Action item – Each line of data below is to be returned exactly, leaving out any picture.

Collected data –

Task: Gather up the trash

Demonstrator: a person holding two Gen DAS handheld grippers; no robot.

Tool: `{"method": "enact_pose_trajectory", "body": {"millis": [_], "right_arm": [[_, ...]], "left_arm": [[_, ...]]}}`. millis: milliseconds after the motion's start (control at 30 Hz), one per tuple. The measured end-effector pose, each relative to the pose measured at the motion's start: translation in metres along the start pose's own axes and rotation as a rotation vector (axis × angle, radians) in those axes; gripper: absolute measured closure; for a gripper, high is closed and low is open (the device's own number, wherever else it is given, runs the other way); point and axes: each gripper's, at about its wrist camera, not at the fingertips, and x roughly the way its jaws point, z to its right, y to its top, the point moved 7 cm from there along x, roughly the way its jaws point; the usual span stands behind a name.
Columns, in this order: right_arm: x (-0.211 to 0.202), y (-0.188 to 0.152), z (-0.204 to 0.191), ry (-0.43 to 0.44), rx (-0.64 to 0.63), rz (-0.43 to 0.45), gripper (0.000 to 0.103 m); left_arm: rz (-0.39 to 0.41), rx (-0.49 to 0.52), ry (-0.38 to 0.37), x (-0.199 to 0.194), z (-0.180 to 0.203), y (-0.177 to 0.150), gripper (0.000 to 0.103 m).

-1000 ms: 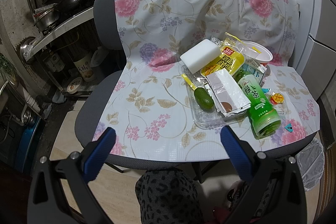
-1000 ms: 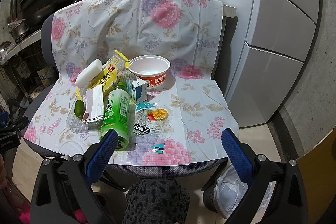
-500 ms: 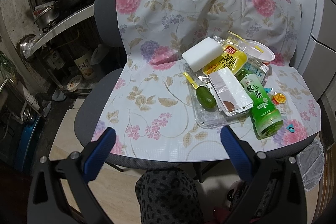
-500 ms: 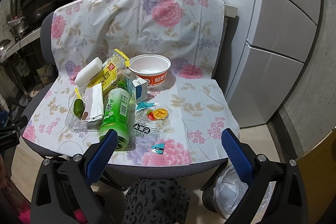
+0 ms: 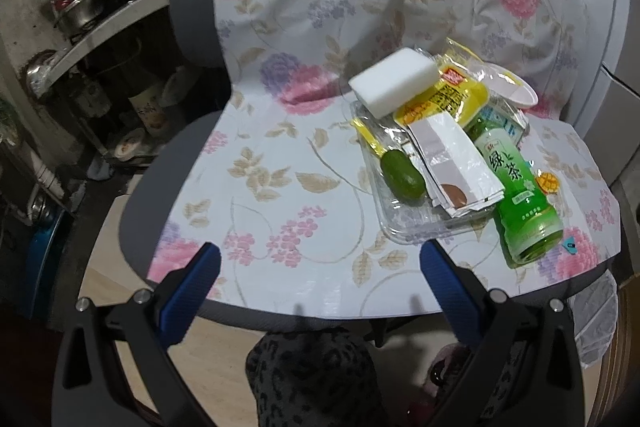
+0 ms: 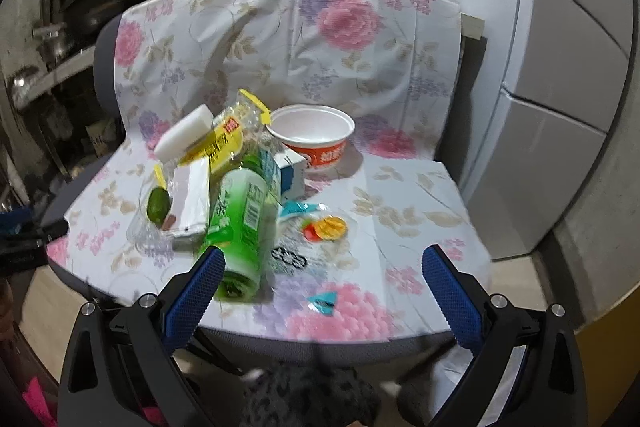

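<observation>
A glossy floral plastic sheet (image 5: pixel 304 131) covers the grey cloth chair (image 5: pixel 192 11). The clear plastic tray (image 5: pixel 404 223), green plastic tea bottle (image 5: pixel 516 195) and silvery foil wrapper (image 5: pixel 456 163) shine; the white foam block (image 5: pixel 394 81) looks matt.

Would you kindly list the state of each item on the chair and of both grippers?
Left gripper: open, empty.
Right gripper: open, empty.
Green tea bottle: lying on its side.
Noodle bowl: upright, looks empty.
Milk carton: upright.
Clear tray: holds a green fruit and wrappers.
White sponge: resting atop the pile.

Floral-covered chair (image 6: pixel 360 39), fridge (image 6: pixel 560 67) right, wood floor (image 5: pixel 224 347).
</observation>
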Motion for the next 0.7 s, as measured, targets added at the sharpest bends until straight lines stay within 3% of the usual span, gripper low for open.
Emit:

Output –
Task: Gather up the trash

Demonstrator: a person holding two Gen DAS handheld grippers; no robot.

Tool: `{"method": "enact_pose_trajectory", "body": {"millis": [_], "right_arm": [[_, ...]], "left_arm": [[_, ...]]}}`. millis: milliseconds after the motion's start (control at 30 Hz), one per tuple. The measured end-effector pose, each relative to the pose measured at the motion's start: translation in metres along the start pose's own axes and rotation as a rotation vector (axis × angle, radians) in those axes; gripper: absolute measured closure; for a gripper, high is closed and low is open (the device's own number, wherever else it is given, runs the other way); point and axes: each gripper's, at about its wrist camera, not at the fingertips, and x roughly the way its jaws point, z to its right, y to its top, the point moved 7 cm from there along x, roughly the way its jaws point; the usual span stands behind a name.
Columns, in this order: right_arm: x (-0.211 to 0.202), y (-0.188 to 0.152), z (-0.204 to 0.191), ry (-0.43 to 0.44), rx (-0.64 to 0.63), rz (-0.43 to 0.45), gripper (0.000 to 0.103 m); left_arm: rz (-0.39 to 0.41), rx (-0.49 to 0.52), ry (-0.38 to 0.37), x (-0.199 to 0.194), z (-0.180 to 0.203), y (-0.177 to 0.150), gripper (0.000 to 0.103 m).

-1000 ms: 
-1000 ms: 
-500 ms: 
-500 ms: 
+0 ms: 
+0 ms: 

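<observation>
A glossy floral plastic sheet (image 5: pixel 304 131) covers the grey cloth chair (image 5: pixel 192 11). The clear plastic tray (image 5: pixel 404 223), green plastic tea bottle (image 5: pixel 516 195) and silvery foil wrapper (image 5: pixel 456 163) shine; the white foam block (image 5: pixel 394 81) looks matt.

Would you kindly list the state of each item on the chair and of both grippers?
Left gripper: open, empty.
Right gripper: open, empty.
Green tea bottle: lying on its side.
Noodle bowl: upright, looks empty.
Milk carton: upright.
Clear tray: holds a green fruit and wrappers.
White sponge: resting atop the pile.

Floral-covered chair (image 6: pixel 360 39), fridge (image 6: pixel 560 67) right, wood floor (image 5: pixel 224 347).
</observation>
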Motion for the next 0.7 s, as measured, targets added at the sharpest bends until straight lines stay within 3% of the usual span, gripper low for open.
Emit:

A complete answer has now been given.